What can oral baking soda do?

If your question is (which I don't think it is):

Does baking soda cure cancer?

The answer is that there is no support for that statement.

If your question is:

Can oral bicarbonate alter the pH of tumors in a mouse model?

The answer is yes.

This effect has been observed in this mouse model and replicated many times

This is an effect that has a been used for a while, and was first demonstrated in this 1999 article in the British Journal of Cancer. The addition of bicarbonate increases the buffering capacity in the live animal model, preventing the acidification of the tumor. It does not increase the pH of other tissues.

How does this work?

The idea here is not that adding a base increases blood or tissue pH directly, but it increases the amount of a physiologic buffer in a situation where that buffer has been depleted or is insufficient, allowing a better response to a pathologic excess of acid. Your question suggests you believe that an oral acid or base load will not change the pH of body tissues. This is true in normal physiology because there is a robust system of buffers. The primary extracellular buffer actually is bicarbonate. However, in diseased states, the buffer may become depleted or be insufficient. Oral (as well as intravenous) bicarbonate therapy is used in humans in several disease states, including certain forms of metabolic acidosis (Cecil Medicine, Ch 63, 120) and kidney disease (Ch 124, 128, 132). What is happening in these cases, and in the mouse model, is not a change in pH from the normal set point, but an increase in buffering capacity that allows the pH to return to the normal set point.

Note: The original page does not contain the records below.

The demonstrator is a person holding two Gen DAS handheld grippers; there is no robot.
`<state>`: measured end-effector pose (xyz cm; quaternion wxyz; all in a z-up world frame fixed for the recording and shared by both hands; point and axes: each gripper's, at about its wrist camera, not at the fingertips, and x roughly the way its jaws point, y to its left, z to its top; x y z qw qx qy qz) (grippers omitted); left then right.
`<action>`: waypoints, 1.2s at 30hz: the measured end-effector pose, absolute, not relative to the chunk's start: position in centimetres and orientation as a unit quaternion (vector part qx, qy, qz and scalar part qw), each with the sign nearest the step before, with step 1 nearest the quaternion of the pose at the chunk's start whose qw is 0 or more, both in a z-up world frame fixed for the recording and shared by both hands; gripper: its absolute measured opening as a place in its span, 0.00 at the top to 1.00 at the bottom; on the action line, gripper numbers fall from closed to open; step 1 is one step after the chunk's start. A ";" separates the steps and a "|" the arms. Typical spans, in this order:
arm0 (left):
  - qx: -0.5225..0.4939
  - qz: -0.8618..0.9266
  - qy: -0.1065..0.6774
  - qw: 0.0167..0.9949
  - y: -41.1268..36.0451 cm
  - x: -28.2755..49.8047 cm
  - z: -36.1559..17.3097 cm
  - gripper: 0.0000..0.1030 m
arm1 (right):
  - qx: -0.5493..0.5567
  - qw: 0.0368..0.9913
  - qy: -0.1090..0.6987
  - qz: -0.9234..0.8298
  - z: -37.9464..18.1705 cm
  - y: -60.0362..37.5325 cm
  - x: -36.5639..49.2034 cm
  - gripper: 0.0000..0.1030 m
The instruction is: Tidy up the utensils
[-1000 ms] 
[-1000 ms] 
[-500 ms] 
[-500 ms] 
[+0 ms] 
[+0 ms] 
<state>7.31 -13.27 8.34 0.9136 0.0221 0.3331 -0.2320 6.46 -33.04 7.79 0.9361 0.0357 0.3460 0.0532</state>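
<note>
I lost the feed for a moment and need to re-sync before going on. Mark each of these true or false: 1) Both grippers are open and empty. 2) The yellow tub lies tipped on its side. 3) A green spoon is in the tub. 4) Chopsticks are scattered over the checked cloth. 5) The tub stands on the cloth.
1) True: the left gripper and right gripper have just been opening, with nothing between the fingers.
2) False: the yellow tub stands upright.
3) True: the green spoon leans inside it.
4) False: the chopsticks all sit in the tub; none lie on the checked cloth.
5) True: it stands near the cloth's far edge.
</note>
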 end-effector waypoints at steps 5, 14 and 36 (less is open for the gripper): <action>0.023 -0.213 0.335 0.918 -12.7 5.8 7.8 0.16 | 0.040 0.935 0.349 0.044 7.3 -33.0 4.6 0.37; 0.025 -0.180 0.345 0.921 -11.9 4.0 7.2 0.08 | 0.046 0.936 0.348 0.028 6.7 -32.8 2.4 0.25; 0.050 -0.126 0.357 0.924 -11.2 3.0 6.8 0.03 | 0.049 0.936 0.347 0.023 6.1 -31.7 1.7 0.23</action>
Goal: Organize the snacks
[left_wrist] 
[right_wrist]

I would caution, though, that just because oral treatment is used in certain specific forms of acid base pathology, however, does not mean that there is support for the various forms of quackery that use arguments about flushing acids from your body, or using alkaline water as a general health tonic. It does address the question about whether it is very strange that orally administered buffer would impact a tissue with excess acid. It's not (strange).

The effect of changing the pH in the tumor microenvironment

The effect in the study behind the article you referenced, as well as others, is an increased sensitivity to cancer chemotherapy in otherwise resistant tumors. This is not horribly surprising, and doesn't mean by any stretch that baking soda cures cancer or that, e.g., an acidic diet causes cancer. Other studies, including this one (also in this very particular mouse model), show decreased invasion and metastases, also presumably because of the increased buffering capacity (and decreased acidifcation of the tumor and tumor microenvironments), so there may be other possible effects.

There has been a good deal of interest since 1999 in human studies adding bicarbonate to other treatments, but none have been published that I'm aware of, though I haven't checked the clinical trial registry.

EDIT: On checking the clinical trial registry, on first glance it looks like some safety and tolerability studies have been completed, but it would take a fair amount to do a full analysis of what has been done and what hasn't. Maybe someone else wants to do it and include it in an answer? I'm fairly certain I would have seen and remembered an article showing that bicarbonate cures cancer in humans, though, so I don't think that's on the list :)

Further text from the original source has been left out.